Task to complete: Would you return each record that follows word for word, without its pictures?

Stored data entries
----------------
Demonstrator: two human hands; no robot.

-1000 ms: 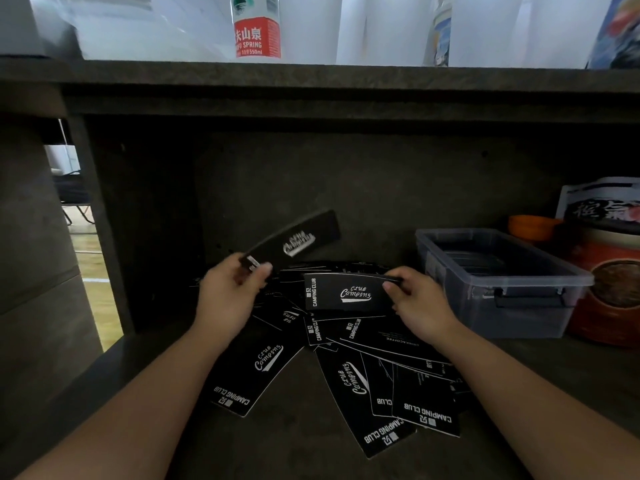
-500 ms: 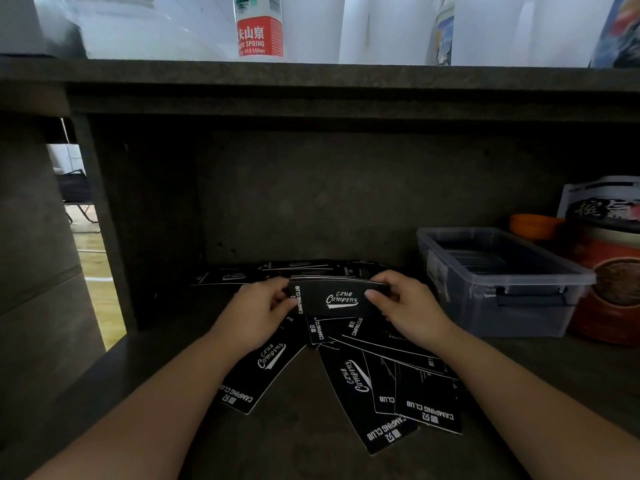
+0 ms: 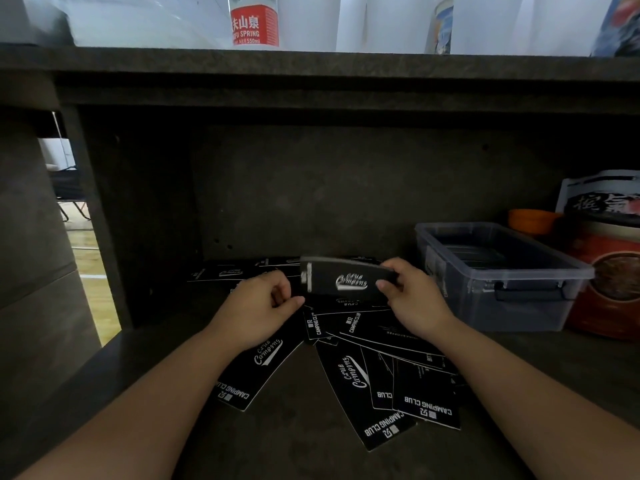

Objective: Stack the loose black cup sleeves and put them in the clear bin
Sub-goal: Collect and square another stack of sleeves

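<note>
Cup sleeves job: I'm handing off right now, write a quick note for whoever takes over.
Right hand grips a small stack of black sleeves, held above the pile.
Left hand is curled just left of that stack; whether it pinches anything cannot be told.
Loose sleeves lie fanned on the shelf, more behind the hands.
Clear bin stands to the right and seems to hold some sleeves already.
Left: gather the remaining loose sleeves onto the stack, then put it in the bin.
</note>
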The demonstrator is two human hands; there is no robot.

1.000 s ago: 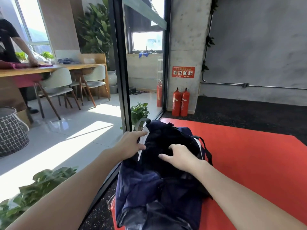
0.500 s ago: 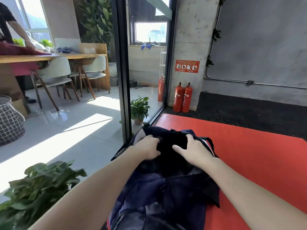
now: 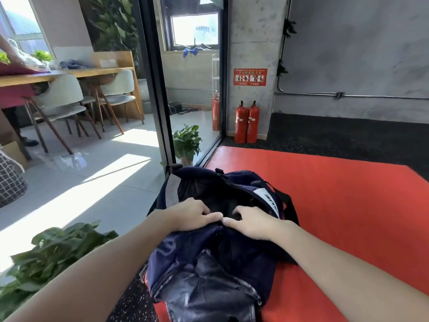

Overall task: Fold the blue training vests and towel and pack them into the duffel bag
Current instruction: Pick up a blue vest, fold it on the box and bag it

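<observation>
head view: worn on the person's head | faces forward and down | close over the dark navy fabric duffel bag (image 3: 216,247) | only one view

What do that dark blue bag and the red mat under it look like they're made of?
The duffel bag looks like thin synthetic fabric, probably nylon: it crumples softly with a faint sheen. The red mat looks like smooth, matte vinyl-covered padding, with a rounded raised edge.

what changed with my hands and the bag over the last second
Both hands drew together at the opening of the navy fabric duffel bag. The left hand let go of the white tag and now grips the rim; the right hand slid back to grip beside it. The bag stayed on the red floor mat.
</observation>
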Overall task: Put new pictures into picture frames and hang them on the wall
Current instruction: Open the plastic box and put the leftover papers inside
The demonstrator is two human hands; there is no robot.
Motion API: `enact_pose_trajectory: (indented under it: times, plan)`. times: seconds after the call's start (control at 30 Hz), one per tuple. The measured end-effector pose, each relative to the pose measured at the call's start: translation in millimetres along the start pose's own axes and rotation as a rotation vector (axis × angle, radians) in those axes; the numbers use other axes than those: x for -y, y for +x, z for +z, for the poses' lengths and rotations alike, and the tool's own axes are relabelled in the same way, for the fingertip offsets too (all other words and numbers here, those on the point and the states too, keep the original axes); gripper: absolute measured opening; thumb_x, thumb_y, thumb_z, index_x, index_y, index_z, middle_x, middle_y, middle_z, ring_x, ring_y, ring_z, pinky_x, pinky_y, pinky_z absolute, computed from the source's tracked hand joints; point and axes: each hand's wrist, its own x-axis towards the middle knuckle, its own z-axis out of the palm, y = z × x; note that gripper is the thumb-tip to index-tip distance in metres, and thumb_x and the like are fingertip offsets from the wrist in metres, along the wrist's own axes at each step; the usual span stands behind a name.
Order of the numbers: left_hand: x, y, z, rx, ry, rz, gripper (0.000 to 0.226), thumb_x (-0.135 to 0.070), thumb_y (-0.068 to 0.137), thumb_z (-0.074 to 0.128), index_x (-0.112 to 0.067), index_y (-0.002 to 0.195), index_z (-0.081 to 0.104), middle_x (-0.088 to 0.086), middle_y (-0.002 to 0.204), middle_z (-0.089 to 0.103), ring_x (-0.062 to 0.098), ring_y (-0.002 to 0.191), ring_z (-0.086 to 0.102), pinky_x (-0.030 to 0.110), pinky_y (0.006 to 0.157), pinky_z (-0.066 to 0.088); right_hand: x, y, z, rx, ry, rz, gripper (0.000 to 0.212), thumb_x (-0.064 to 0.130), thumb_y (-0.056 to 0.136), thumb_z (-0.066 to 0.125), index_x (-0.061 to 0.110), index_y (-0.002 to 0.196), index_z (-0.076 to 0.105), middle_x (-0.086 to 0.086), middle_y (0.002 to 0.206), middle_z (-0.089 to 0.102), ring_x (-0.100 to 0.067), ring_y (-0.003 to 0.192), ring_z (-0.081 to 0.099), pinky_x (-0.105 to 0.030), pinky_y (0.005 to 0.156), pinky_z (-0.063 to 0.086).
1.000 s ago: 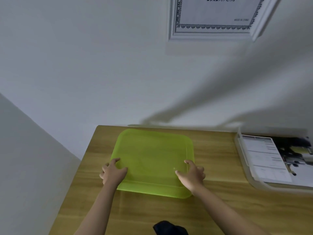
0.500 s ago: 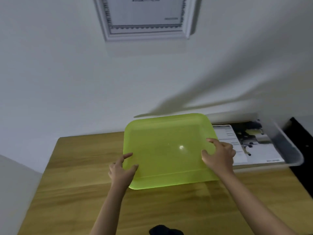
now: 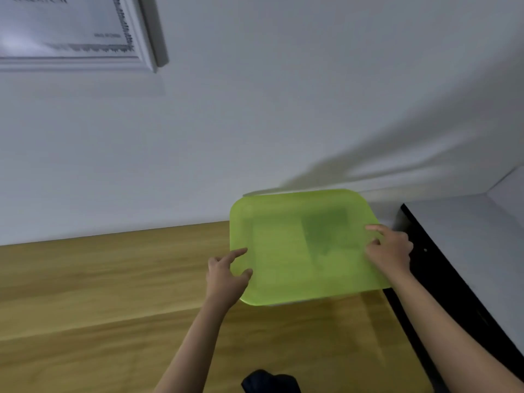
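frame (image 3: 76,38): cut off by the top and left edges; print blurred, unreadable
lid (image 3: 306,248): dark patch shows through, contents unclear
left fingers (image 3: 218,262): mostly hidden under the lid
dark thing (image 3: 269,381): cut off by the bottom edge, unidentifiable

Lid (image 3: 283,268): translucent lime-green plastic, smooth, faintly glossy. Table (image 3: 99,293): wood-grain top, light brown, satin finish. Picture frame (image 3: 141,32): white moulded surround, glazed and reflective, over printed paper. Wall (image 3: 283,109): matt white paint.
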Motion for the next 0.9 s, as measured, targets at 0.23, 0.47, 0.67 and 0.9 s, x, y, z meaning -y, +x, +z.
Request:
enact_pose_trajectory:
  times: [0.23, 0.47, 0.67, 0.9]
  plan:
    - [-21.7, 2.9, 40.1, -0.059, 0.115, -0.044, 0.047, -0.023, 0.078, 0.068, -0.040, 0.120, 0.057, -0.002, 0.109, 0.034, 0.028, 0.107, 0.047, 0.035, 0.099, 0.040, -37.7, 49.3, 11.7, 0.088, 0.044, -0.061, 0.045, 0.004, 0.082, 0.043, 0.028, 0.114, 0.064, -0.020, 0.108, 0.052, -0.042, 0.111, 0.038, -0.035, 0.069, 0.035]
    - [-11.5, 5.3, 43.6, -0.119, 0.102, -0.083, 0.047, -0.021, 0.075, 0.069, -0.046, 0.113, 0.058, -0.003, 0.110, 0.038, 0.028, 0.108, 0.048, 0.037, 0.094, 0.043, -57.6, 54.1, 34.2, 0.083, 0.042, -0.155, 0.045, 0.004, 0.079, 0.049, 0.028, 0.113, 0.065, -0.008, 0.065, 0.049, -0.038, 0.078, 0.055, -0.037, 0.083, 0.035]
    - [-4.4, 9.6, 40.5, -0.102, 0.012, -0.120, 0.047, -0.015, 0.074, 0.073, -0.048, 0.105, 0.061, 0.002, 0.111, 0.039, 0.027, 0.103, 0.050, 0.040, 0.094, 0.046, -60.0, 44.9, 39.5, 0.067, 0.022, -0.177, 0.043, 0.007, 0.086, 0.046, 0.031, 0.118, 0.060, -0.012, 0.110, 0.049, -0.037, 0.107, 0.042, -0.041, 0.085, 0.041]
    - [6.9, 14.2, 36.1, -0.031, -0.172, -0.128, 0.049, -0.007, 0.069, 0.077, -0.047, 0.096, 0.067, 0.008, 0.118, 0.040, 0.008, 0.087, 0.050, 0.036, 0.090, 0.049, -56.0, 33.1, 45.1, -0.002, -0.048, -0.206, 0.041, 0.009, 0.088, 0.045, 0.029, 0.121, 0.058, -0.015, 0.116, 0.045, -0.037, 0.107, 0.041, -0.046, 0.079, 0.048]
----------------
Solution to this exercise:
Demonstrator: two human hands; no robot.

-1000 ms: 
-500 ms: 
+0 ms: 

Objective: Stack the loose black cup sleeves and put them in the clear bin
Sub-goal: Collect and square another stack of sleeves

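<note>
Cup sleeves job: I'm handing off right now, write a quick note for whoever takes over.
Right hand grips a small stack of black sleeves, held above the pile.
Left hand is curled just left of that stack; whether it pinches anything cannot be told.
Loose sleeves lie fanned on the shelf, more behind the hands.
Clear bin stands to the right and seems to hold some sleeves already.
Left: gather the remaining loose sleeves onto the stack, then put it in the bin.
</note>
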The demonstrator is two human hands; there is no robot.

1.000 s ago: 
0.500 s ago: 
now: 

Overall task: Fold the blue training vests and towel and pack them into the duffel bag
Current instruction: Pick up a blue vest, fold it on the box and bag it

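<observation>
head view: worn on the person's head | faces forward and down | close over the dark navy fabric duffel bag (image 3: 216,247) | only one view

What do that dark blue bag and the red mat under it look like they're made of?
The duffel bag looks like thin synthetic fabric, probably nylon: it crumples softly with a faint sheen. The red mat looks like smooth, matte vinyl-covered padding, with a rounded raised edge.

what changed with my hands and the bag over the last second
Both hands drew together at the opening of the navy fabric duffel bag. The left hand let go of the white tag and now grips the rim; the right hand slid back to grip beside it. The bag stayed on the red floor mat.
</observation>
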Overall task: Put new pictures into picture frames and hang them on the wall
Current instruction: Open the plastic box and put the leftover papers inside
The demonstrator is two human hands; there is no robot.
Motion API: `enact_pose_trajectory: (indented under it: times, plan)`. times: seconds after the call's start (control at 30 Hz), one per tuple. The measured end-effector pose, each relative to the pose measured at the call's start: translation in millimetres along the start pose's own axes and rotation as a rotation vector (axis × angle, radians) in those axes; the numbers use other axes than those: x for -y, y for +x, z for +z, for the poses' lengths and rotations alike, and the tool's own axes are relabelled in the same way, for the fingertip offsets too (all other words and numbers here, those on the point and the states too, keep the original axes); gripper: absolute measured opening; thumb_x, thumb_y, thumb_z, index_x, index_y, index_z, middle_x, middle_y, middle_z, ring_x, ring_y, ring_z, pinky_x, pinky_y, pinky_z absolute, computed from the source's tracked hand joints; point and axes: each hand's wrist, its own x-axis towards the middle knuckle, its own z-axis out of the palm, y = z × x; note that gripper is the thumb-tip to index-tip distance in metres, and thumb_x and the like are fingertip offsets from the wrist in metres, along the wrist's own axes at each step; the usual span stands behind a name.
Order of the numbers: left_hand: x, y, z, rx, ry, rz, gripper (0.000 to 0.226), thumb_x (-0.135 to 0.070), thumb_y (-0.068 to 0.137), thumb_z (-0.074 to 0.128), index_x (-0.112 to 0.067), index_y (-0.002 to 0.195), index_z (-0.081 to 0.104), middle_x (-0.088 to 0.086), middle_y (-0.002 to 0.204), middle_z (-0.089 to 0.103), ring_x (-0.062 to 0.098), ring_y (-0.002 to 0.191), ring_z (-0.086 to 0.102), pinky_x (-0.030 to 0.110), pinky_y (0.006 to 0.157), pinky_z (-0.066 to 0.088); right_hand: x, y, z, rx, ry, rz, gripper (0.000 to 0.212), thumb_x (-0.064 to 0.130), thumb_y (-0.056 to 0.136), thumb_z (-0.066 to 0.125), index_x (-0.061 to 0.110), index_y (-0.002 to 0.196), index_z (-0.076 to 0.105), middle_x (-0.086 to 0.086), middle_y (0.002 to 0.206), middle_z (-0.089 to 0.102), ring_x (-0.100 to 0.067), ring_y (-0.003 to 0.192), ring_z (-0.081 to 0.099), pinky_x (-0.105 to 0.030), pinky_y (0.005 to 0.156), pinky_z (-0.063 to 0.086).
1.000 s ago: 
0.500 s ago: 
now: 
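frame (image 3: 76,38): cut off by the top and left edges; print blurred, unreadable
lid (image 3: 306,248): dark patch shows through, contents unclear
left fingers (image 3: 218,262): mostly hidden under the lid
dark thing (image 3: 269,381): cut off by the bottom edge, unidentifiable

Lid (image 3: 283,268): translucent lime-green plastic, smooth, faintly glossy. Table (image 3: 99,293): wood-grain top, light brown, satin finish. Picture frame (image 3: 141,32): white moulded surround, glazed and reflective, over printed paper. Wall (image 3: 283,109): matt white paint.
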Motion for the next 0.9 s, as measured, targets at 0.23, 0.47, 0.67 and 0.9 s, x, y, z meaning -y, +x, +z.
Request:
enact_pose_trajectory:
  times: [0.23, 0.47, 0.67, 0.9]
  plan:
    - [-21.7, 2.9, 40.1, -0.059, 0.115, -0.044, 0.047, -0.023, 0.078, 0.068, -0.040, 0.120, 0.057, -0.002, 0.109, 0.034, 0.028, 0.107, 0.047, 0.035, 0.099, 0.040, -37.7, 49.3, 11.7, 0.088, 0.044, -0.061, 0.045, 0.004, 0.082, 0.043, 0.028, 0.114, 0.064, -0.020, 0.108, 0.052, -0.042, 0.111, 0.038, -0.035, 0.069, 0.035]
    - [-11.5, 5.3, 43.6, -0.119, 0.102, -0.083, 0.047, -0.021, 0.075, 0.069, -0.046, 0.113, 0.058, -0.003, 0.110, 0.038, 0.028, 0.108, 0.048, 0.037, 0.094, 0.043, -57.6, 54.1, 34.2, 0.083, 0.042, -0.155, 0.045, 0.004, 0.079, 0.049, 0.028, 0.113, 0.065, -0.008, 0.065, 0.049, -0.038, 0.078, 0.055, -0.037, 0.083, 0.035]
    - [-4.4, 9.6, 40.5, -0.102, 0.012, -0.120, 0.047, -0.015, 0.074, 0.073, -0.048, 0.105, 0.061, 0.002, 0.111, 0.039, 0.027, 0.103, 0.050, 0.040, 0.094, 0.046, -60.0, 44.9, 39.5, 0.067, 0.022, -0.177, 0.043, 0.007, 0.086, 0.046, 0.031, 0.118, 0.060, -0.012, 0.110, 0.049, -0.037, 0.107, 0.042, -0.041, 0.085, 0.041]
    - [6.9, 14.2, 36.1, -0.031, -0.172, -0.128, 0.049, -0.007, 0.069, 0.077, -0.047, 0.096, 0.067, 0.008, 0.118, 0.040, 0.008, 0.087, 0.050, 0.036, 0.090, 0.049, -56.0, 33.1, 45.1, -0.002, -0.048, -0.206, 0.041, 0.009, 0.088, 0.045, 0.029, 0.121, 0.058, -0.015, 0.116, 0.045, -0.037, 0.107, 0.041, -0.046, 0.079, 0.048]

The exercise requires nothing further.